Industrial Off the Assembly Line
hERETICS iN tHE lAB are industrial music in the most classic sense. Solid state buzzsaw guitar riffage, dark, somewhat erotic lyrics, electronic glitches and mechanized triggered drums litter their newest offering Suture. The band makes no secret of the fact that they’re working from a somewhat derivative starting point. Their Facebook page openly acknowledges the frequent comparisons they garner to Nine Inch Nails, Ministry and Marilyn Manson—they’re apt, but none more so than that of Nine Inch Nails. For fans of industrial music, Suture will hit the right notes, but it fails to contribute anything new to the genre and certainly doesn’t approach the greatness of the band they’re clearly trying to sound like.
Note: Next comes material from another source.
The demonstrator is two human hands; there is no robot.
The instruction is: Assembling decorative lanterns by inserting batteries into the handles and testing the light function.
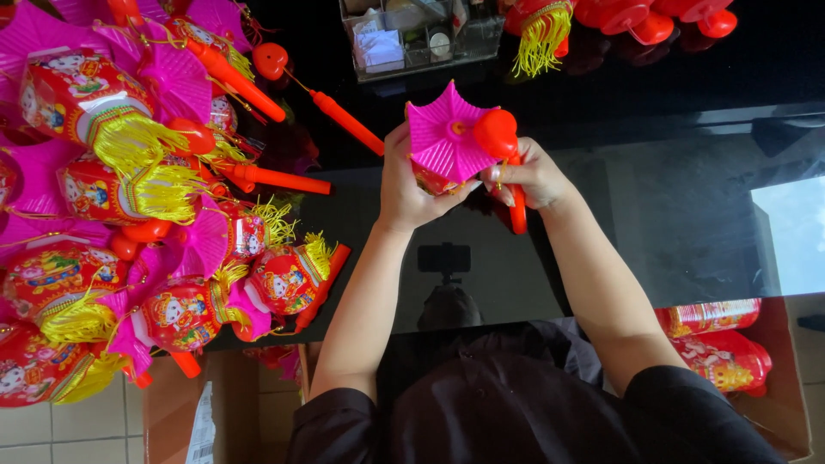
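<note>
Both my hands hold one toy lantern above a glossy black table (670, 206). The lantern's pink fan-shaped top (440, 136) faces up at me. My left hand (402, 185) wraps the lantern's left side, its red patterned body mostly hidden under my fingers. My right hand (528, 176) grips the red handle (514, 193), whose round red knob (496, 133) sits beside the pink top.
Several finished lanterns with pink tops and yellow tassels (129, 198) are heaped at the left. Loose red sticks (344, 122) lie near them. A clear box (417, 34) stands at the back. A cardboard box (773, 378) with flat red lanterns sits lower right.
</note>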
The Nine Inch Nails influence makes itself obvious throughout the album. “Vampire” meshes together the anguished lyrics and semi-melodic vocals, metallic (and metal-influenced) guitars and assembly line percussion of Nine Inch Nails’ Broken EP with the reverb/delay-drenched piano and melancholic vocal whisper that occasionally peaks its head above the blood, drugs and bondage gear of The Downward Spiral. That formula dominates the record, for the most part. One can hear the steadfastness with which hERETICS iN tHE lAB have chased down the guitar tones and samples that Reznor used throughout his early/mid ’90s output.
The record is a somewhat dated one. Despite being new, it references a very specific point in the history of industrial music. This is not a group of industrial musicians trying to push the envelope left for them by groups like Throbbing Gristle or Foetus the way Reznor or Ministry did. Suture simply copies down the note inside the envelope and passes it on to another generation of intoxicated, morbid, dispossessed teenagers. Songs like “Wrong” sound so familiar that those of us old enough to remember the raw visceral power of Broken and The Downward Spiral might even chuckle to ourselves. The guitars, the vocal delivery and the processed and mildly distorted drums interspersed with piston-like percussion are familiar, and it’s even reasonably impressive how well hERETICS iN tHE lAB have absorbed and re-created some of the sounds of early/mid ’90s industrial.
Still, it’s an imitation, and much like the pallor of the post-adolescent Hot Topic devotees the record is aimed at, it’s a pale one. The vocals lack the authenticity of Reznor’s erotically charged self-destructive streak. It really sounds like someone trying to be Reznor at times. Their singer even faithfully re-creates Reznor’s formerly emaciated sneer and dyed black hair in the video on hERETICS iN tHE lAB’s website (it’s an almost laughably obvious imitation). But his voice lacks Reznor’s range and knack for phrasing and emotional delivery.
Suture will provide a nice nostalgia trip for those of us who grew up at a time when The Downward Spiral evoked all of the pathos and pain so often associated with teenaged isolation and unrequited lust. It won’t resonate for those of us who carried it into our 20s and 30s, where it resonated as a horrifying and perhaps too-close-to-home portrayal of the self-injury, chronic depression and drug addiction that very often followed. hERETICS iN tHE lAB are by no means embarrassing themselves here, they’re just not distinguishing themselves either.